Je ne sais pas ce que devinrent leurs richesses; mais la vérité est qu'au moment où ils furent pris ils possédaient des sommes considérables; ils étaient même, déclarèrent-ils, sur le point de se retirer pour aller vivre en honnêtes gens en Angleterre. Ils ne tuaient point de prime-abord, ils se contentaient de faire des enlèvemens.
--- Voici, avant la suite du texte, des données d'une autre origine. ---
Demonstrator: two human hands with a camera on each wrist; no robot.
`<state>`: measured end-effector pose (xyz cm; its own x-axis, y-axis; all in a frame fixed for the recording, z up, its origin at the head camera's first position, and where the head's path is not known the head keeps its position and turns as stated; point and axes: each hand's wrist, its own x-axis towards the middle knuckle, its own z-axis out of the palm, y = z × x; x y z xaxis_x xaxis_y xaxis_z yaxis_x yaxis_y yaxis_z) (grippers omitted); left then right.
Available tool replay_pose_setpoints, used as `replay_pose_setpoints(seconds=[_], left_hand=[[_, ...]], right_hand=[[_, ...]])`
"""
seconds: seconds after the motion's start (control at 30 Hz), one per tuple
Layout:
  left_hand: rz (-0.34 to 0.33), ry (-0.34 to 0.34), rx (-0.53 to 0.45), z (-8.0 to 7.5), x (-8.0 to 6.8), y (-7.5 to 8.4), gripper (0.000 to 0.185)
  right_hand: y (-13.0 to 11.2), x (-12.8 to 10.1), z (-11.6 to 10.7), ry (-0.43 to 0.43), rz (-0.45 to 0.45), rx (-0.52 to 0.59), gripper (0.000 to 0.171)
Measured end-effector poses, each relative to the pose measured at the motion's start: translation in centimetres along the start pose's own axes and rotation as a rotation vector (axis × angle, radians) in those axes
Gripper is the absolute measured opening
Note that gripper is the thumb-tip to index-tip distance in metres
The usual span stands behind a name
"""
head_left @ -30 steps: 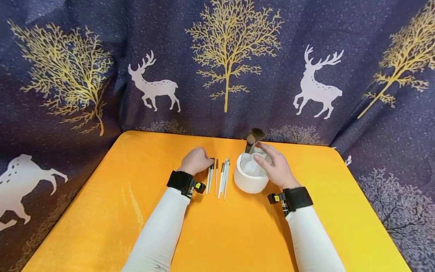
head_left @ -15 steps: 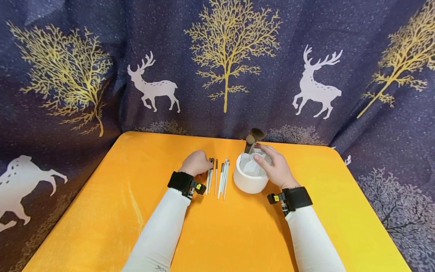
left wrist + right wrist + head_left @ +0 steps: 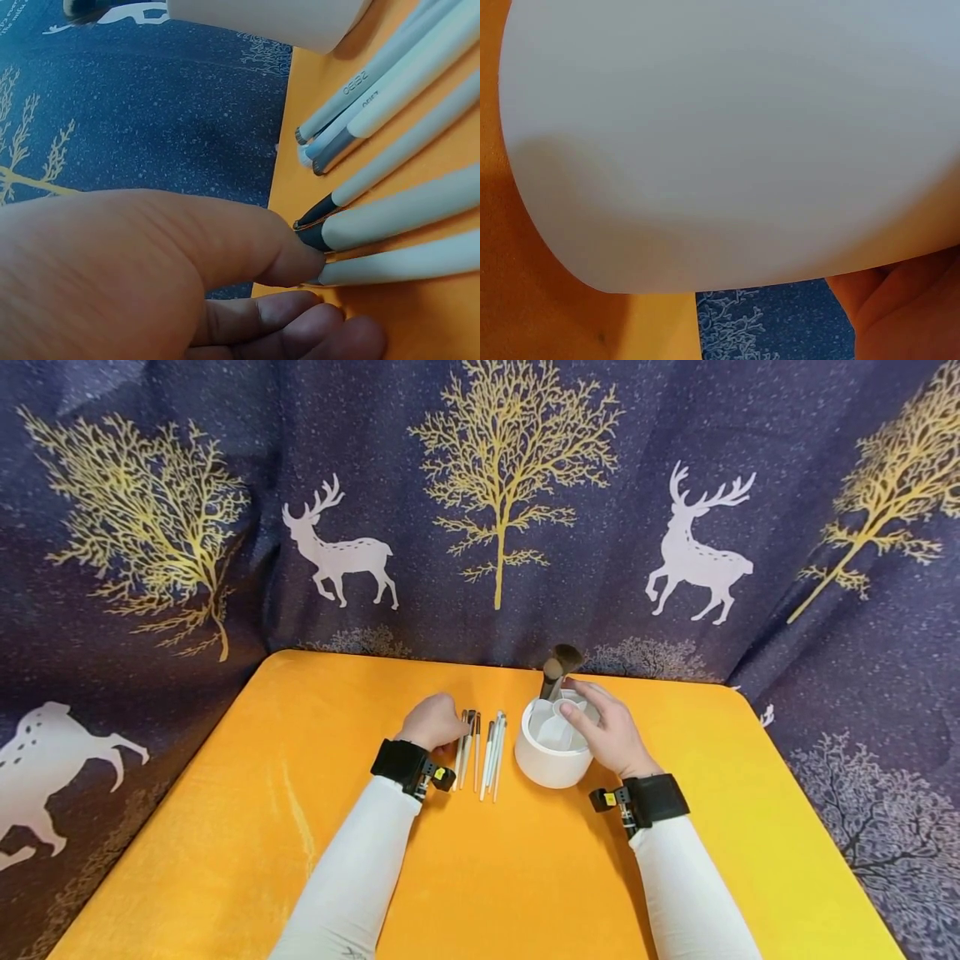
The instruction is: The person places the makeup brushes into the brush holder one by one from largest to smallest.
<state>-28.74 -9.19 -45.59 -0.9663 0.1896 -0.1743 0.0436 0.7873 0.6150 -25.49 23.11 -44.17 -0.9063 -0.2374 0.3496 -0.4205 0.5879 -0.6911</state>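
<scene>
My left hand point(image 3: 433, 722) is at the dark heads of the left group of slim makeup brushes. In the left wrist view, my thumb point(image 3: 289, 251) overlaps the head of the nearest makeup brush point(image 3: 405, 259), with the other fingers curled below it. A thicker dark-headed brush point(image 3: 405, 210) lies right beside that one. My right hand point(image 3: 617, 731) grips the rim of a white round brush holder point(image 3: 553, 766), thumb over the top edge. Large fluffy brushes point(image 3: 552, 669) stand upright at the holder's back. In the right wrist view the holder's pale wall point(image 3: 727, 150) fills most of the frame.
Several more slim brushes point(image 3: 492, 760) lie in a group between the left brushes and the holder. Everything rests on an orange-yellow covered table point(image 3: 510, 877). Behind its far edge hangs a dark blue curtain point(image 3: 442, 568) printed with deer and trees.
The left brushes have shifted slightly to the right, closer to the thin brush beside them. My left hand has dipped a little toward me. My right hand and the holder have stayed in place.
</scene>
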Motion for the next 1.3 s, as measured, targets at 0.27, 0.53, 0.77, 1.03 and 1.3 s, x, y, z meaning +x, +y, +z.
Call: replay_pose_setpoints(seconds=[0.27, 0.53, 0.77, 1.03, 1.3], left_hand=[[-0.04, 0.047, 0.053, 0.4, 0.0, 0.7, 0.037], [-0.023, 0.106, 0.168, 1.1, 0.1, 1.2, 0.045], [-0.035, 0.134, 0.2, 1.6, 0.3, 1.4, 0.04], [-0.031, 0.131, 0.201, 1.7, 0.3, 1.5, 0.046], [-0.033, 0.126, 0.16, 1.4, 0.3, 1.3, 0.049]], right_hand=[[0.2, 0.0, 0.0, 0.005, -0.007, -0.003, 0.059], [0.2, 0.0, 0.0, 0.003, -0.013, -0.008, 0.059], [0.2, 0.0, 0.1, -0.001, -0.009, -0.002, 0.058], [0.1, -0.1, 0.0, 0.003, 0.001, 0.001, 0.06], [0.1, 0.0, 0.0, 0.003, -0.001, 0.003, 0.058]])
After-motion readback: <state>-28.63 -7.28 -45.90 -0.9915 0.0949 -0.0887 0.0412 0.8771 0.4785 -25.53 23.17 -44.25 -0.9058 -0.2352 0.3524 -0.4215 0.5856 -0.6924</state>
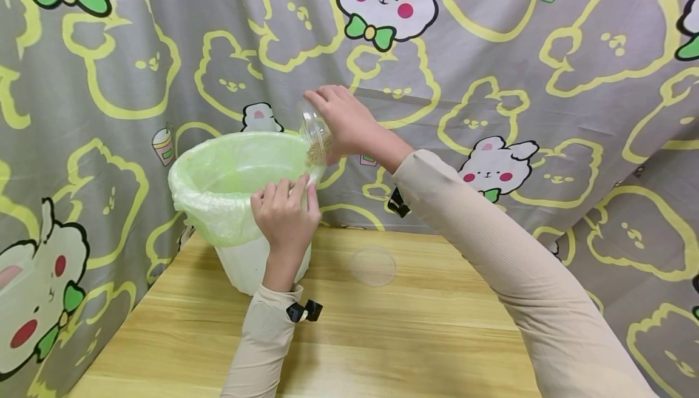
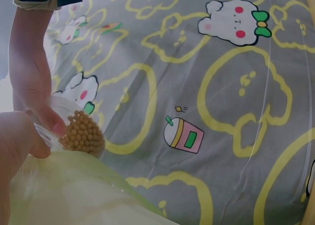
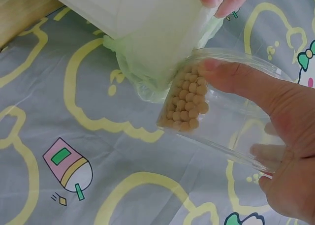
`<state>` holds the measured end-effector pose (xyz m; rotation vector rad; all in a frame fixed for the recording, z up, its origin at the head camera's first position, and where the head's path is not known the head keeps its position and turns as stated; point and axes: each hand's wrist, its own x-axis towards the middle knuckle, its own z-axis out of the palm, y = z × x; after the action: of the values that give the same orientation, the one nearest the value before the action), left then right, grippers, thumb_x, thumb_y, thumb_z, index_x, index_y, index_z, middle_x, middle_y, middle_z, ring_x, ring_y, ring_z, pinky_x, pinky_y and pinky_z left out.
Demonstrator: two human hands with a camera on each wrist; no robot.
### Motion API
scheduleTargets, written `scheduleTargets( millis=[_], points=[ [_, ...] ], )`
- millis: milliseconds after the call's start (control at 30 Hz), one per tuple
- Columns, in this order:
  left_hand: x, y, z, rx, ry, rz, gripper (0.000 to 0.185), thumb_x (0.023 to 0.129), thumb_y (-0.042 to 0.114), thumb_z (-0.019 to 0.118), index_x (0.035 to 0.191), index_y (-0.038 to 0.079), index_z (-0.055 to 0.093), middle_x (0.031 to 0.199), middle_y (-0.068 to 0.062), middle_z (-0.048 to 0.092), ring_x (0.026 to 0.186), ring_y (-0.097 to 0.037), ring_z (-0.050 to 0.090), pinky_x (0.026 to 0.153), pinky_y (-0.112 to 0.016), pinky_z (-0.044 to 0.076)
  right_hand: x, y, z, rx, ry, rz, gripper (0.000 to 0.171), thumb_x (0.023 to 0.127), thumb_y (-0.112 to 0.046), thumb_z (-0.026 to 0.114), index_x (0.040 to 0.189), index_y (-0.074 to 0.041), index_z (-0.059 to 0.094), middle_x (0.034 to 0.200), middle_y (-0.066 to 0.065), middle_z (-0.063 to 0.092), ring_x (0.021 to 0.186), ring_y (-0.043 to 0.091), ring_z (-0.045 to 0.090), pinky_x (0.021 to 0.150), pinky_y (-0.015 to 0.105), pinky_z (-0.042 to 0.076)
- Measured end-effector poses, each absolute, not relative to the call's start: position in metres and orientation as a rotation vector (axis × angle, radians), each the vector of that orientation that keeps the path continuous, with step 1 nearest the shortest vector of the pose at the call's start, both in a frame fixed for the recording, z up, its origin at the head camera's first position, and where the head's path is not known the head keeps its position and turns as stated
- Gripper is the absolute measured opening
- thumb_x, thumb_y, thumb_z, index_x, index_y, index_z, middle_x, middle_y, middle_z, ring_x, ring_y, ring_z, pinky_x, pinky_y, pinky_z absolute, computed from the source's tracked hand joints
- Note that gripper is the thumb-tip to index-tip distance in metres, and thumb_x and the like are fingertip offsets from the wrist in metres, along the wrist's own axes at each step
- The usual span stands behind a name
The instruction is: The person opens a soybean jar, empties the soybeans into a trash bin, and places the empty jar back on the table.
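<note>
My right hand [image 1: 349, 122] grips a clear plastic jar [image 1: 314, 128], tilted with its mouth toward the bin. Small tan balls [image 3: 186, 107] are heaped along the jar's lower side, close to its base, and the right thumb lies along the wall. Below the jar, my left hand [image 1: 286, 216] grips the near right rim of a white bin [image 1: 240, 264], fingers curled over the edge. A pale green plastic bag [image 1: 204, 204] lines the bin and folds down over its outside. The left wrist view shows the balls [image 2: 83, 134] through the clear wall, just above the bag.
A round clear lid [image 1: 373, 266] lies flat on the wooden table [image 1: 404, 325], right of the bin. Behind the table hangs a grey curtain [image 1: 469, 107] printed with bears and rabbits. Each wrist wears a small black camera [image 1: 304, 311].
</note>
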<state>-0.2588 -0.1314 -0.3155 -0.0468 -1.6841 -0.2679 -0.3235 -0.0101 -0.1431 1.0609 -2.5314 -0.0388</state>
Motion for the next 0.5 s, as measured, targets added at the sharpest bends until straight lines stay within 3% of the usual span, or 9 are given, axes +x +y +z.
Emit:
scheduleTargets(
  millis=[500],
  points=[
    [-0.2576,-0.1303,-0.3156,-0.049,-1.683,-0.262,0.017,0.09,0.024,0.072,0.094,0.011,0.081,0.078,-0.009,0.073,0.071,-0.03,0.061,0.076,-0.044,0.041,-0.3191,-0.0149,-0.1435,1.076,-2.488,-0.167,0.13,0.054,-0.033,0.102,0.158,-0.006,0.029,0.155,0.016,0.04,0.148,0.034,0.032,0.128,0.042,0.017]
  ],
)
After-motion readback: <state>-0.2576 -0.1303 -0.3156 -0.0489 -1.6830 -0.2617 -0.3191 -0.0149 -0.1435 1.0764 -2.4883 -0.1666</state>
Ils prenaient ainsi un homme qu'ils savaient appartenir à une famille riche, lui bandaient les yeux, le conduisaient dans leurs retraites, et là le traitaient avec les plus grands égards. «Prenez votre temps, disaient-ils à leurs prisonniers. Vous faut-il quinze jours, trois semaines, un mois? prenez-le; écrivez à votre famille; faites déposer à l'époque convenue dix, quinze, vingt, cinquante, cent mille francs, en tel lieu; il ne vous sera rien fait; vous serez reconduit chez vous et à l'abri de tout enlèvement, de toute attaque pour l'avenir; mais si la somme n'est pas déposée au jour dit, vous serez immédiatement fusillé.» Comme ils ne s'adressaient qu'à des personnes riches, et qu'ils basaient leurs exigences sur leur fortune, ils durent recueillir des fonds considérables. Quant aux vols ordinaires, ils en commettaient peu, encore était-ce principalement dans le but de se procurer des papiers et des costumes, dont ils possédaient une grande variété. Meino en avait un d'aide-de-camp de l'empereur, et portait la croix d'officier de la Légion-d'Honneur qu'il avait enlevée à Salicetti. Cette croix passa ensuite, par ordre de l'empereur, sur la poitrine du chef d'escadron de gendarmerie d'Alexandrie qui avait dirigé la dernière attaque, dans laquelle ils avaient été pris, et qui n'était alors que simple légionnaire.